Si l’on entend souvent « Manon » et « Werther » à l’Opéra de Paris, « Le Cid », qui y fut créé en 1885 avec un succès durable, n’y apparut qu’épisodiquement entre 1900 et 1919. Dommage que la maison qui l’a vu naître n’offre à ce revenant que la reprise d’un spectacle assez contesté donné en 2011 à l’Opéra de Marseille, mis en scène par Charles Roubaud.
Le moins qu’on en puisse dire est qu’il ne rend pas justice à la noblesse de son sujet. On est plongé d’emblée dans une Espagne dont le roi pourrait être l’un des derniers souverains d’avant la République et la dictature franquiste, Alphonse XIII peut-être. Et si les premiers tableaux, qui montrent la Cour assemblée pour l’adoubement de Rodrigue, sont assez plaisants, on passe vite au trivial dans les appartements de Chimène et dans la salle de corps de garde de l’armée navarro-castillane.
Le livret emprunte à la tragédie ses vers les plus fameux et même si les librettistes (d’Ennery, Gallet et Blau) ont pris quelque distance avec Corneille en mêlant à la beauté de ses alexandrins un langage d’époque plus courant, on sent à tout moment Massenet prisonnier de ces vers. La ligne mélodique n’approche jamais celle de ses grands chefs-d’œuvre. Si les scènes clés de la tragédie sont là, s’y superposent quelques scènes de genre élaborées pour satisfaire aux exigences du goût du XIXe siècle à la fois religieux et grand spectacle. Quant au ballet, exercice obligé de l’époque, un des ensembles de danse les plus raffinés composés par Massenet, on l’a tout simplement amputé en le donnant tronqué et à rideau fermé en préambule au IIIe acte. On reprendra la remarque non dépourvue d’humour d’un spectateur dans un forum sur Internet : « L’Opéra de Paris invente le ballet en version de concert ! »
Les débuts d’Alagna
Le rôle de Rodrigue, défi à la voix de ténor, qui eut pour créateur Jean de Reské et que se sont approprié des légendes comme Georges Thill et Plácido Domingo, a été, comme il y a quatre ans à Marseille, confié à Roberto Alagna, qui faisait ainsi ses débuts sur la scène du Palais Garnier. S’il accuse un peu vocalement les ans, il est le seul aujourd’hui à pouvoir aborder ce rôle avec un tel panache, une telle sureté vocale et une telle crédibilité scénique. Il a été acclamé à juste titre après l’air « Ô souverain, ô juge, ô père » et au rideau final.

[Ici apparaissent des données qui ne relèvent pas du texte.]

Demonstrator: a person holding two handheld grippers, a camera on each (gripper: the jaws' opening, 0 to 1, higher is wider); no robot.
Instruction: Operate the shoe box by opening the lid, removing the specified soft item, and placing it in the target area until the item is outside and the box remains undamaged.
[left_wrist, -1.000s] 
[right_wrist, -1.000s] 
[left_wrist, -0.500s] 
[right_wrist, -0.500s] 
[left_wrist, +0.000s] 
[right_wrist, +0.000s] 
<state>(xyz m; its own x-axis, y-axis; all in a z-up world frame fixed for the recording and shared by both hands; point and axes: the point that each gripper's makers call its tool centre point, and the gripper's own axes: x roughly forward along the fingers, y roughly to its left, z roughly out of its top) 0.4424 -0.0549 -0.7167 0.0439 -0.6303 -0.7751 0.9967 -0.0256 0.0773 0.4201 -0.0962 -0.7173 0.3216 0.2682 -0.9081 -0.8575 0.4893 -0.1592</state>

Autre pointure internationale, trop souvent et injustement boudée par la capitale, Annick Massis a donné une stature exceptionnelle au rôle de l’Infante, hélas minuscule, mais pour elle on a rétabli l’air « Allez en paix, vous que l’on aime », qu’elle a su sauver du ridicule, la scène étant vraiment représentative de ce que l’époque pouvait véhiculer de pire.
Les seconds rôles masculins étaient vocalement bien tenus mais manquaient un peu de la noblesse requise par leurs emplois (Paul Gay, Nicolas Cavallier, Laurent Alvaro). On peut déplorer le débraillé vocal de Sonia Ganassi, mezzo soprano n’ayant ni les moyens physiques, ni la classe physique de Chimène. Il est vrai qu’en lui faisant chanter en combinaison noire, vautrée sur un sofa, l’air légendaire « Pleurez mes yeux », immortalisé par Maria Callas, le metteur en scène lui a joué un assez mauvais tour.
Mais ne boudons pas notre plaisir, car au rythme d’une fois par siècle, on ne risque pas de revoir de sitôt « Le Cid » à l’Opéra de Paris. La distribution n’était ni à la hauteur de l’ouvrage, ni à celui de ce que peut espérer un spectateur de cette maison (voir le prix des places ci-dessous), mais le soin apporté à la direction musicale par Michel Plasson, chef légendaire et octogénaire, et le niveau d’excellence de l’Orchestre de l’Opéra de Paris étaient une grande satisfaction.